Me quedé en silencio durante un rato, tratando de procesar lo que acababa de escuchar. La venta de la casa seguía en pie, claro, pero algo dentro de mí se había quebrado. La emoción que sentí al principio había desaparecido, reemplazada por una sensación de inquietud que no podía explicar. ¿Había sido una coincidencia? ¿O acaso la casa tenía algo que ver?
En los días que siguieron, volví a visitar la casa varias veces, pero cada vez que entraba, sentía un cambio en el ambiente. La casa, que al principio me había parecido acogedora y misteriosa, ahora me parecía fría, vacía de la vida que don Ezequiel le había dado. Había una extraña sensación de ausencia en el aire, como si algo importante se hubiera desvanecido con la muerte del anciano.
Comencé a notar cosas que antes no había visto. Pequeños detalles: el eco que resonaba más fuerte de lo normal en los pasillos, el susurro de las ramas de los árboles que golpeaban las ventanas, y la forma en que la luz del atardecer se colaba por las grietas de las cortinas, proyectando sombras extrañas en las paredes.

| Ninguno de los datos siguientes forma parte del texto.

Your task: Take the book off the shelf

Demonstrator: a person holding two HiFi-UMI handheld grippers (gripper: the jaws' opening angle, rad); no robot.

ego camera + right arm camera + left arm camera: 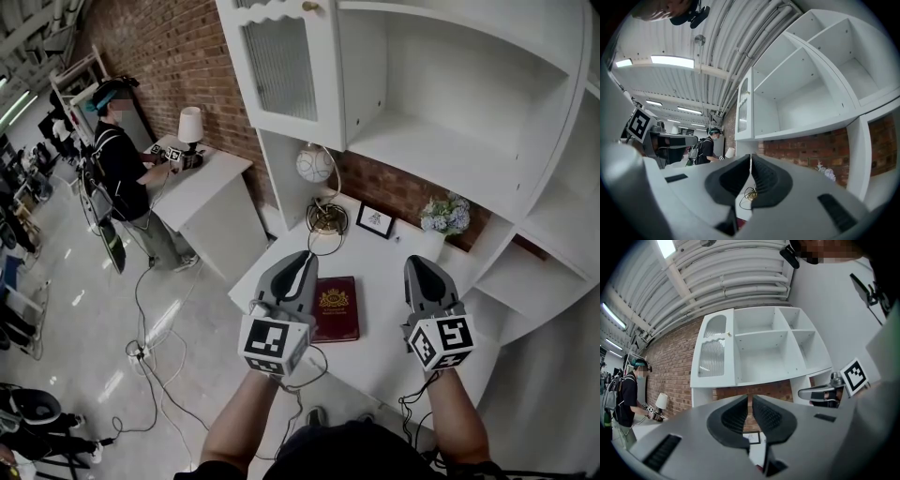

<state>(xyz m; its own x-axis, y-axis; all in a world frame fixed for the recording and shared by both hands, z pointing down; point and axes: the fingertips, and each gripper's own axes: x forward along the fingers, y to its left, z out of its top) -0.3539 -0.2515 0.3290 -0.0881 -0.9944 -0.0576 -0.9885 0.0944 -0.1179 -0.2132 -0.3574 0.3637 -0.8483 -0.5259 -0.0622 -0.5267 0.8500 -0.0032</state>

A veces, me parecía escuchar pasos ligeros en las habitaciones de arriba, pero siempre que subía a revisar, no encontraba nada. Me repetía a mí mismo que eran solo imaginaciones mías, que estaba proyectando mis emociones en la casa, pero no podía evitar sentir que algo no estaba bien.
Finalmente, tras varios días de incertidumbre, decidí seguir adelante con la compra. La casa me seguía llamando, a pesar de todo. Había algo en ella que me hacía sentir que debía estar allí, como si, de alguna manera, la casa y yo estuviéramos conectados. Pero esa conexión ahora estaba teñida de algo más oscuro, algo que no podía definir del todo.
El día que firmé los papeles definitivos, mientras me entregaban las llaves, sentí un escalofrío recorrer mi espalda. Al cruzar la puerta por primera vez como dueño de la casa, me detuve un momento en el umbral, mirando el vestíbulo oscuro que se extendía ante mí. Por un instante, juraría haber visto la silueta de don Ezequiel al fondo del pasillo, sonriendo levemente, como si aún estuviera allí, observando.
Sacudí la cabeza, intentando apartar esa idea absurda. Pero desde entonces, cada vez que estoy solo en la casa, no puedo evitar sentir que alguien más me acompaña, susurrando desde las sombras, vigilando en silencio.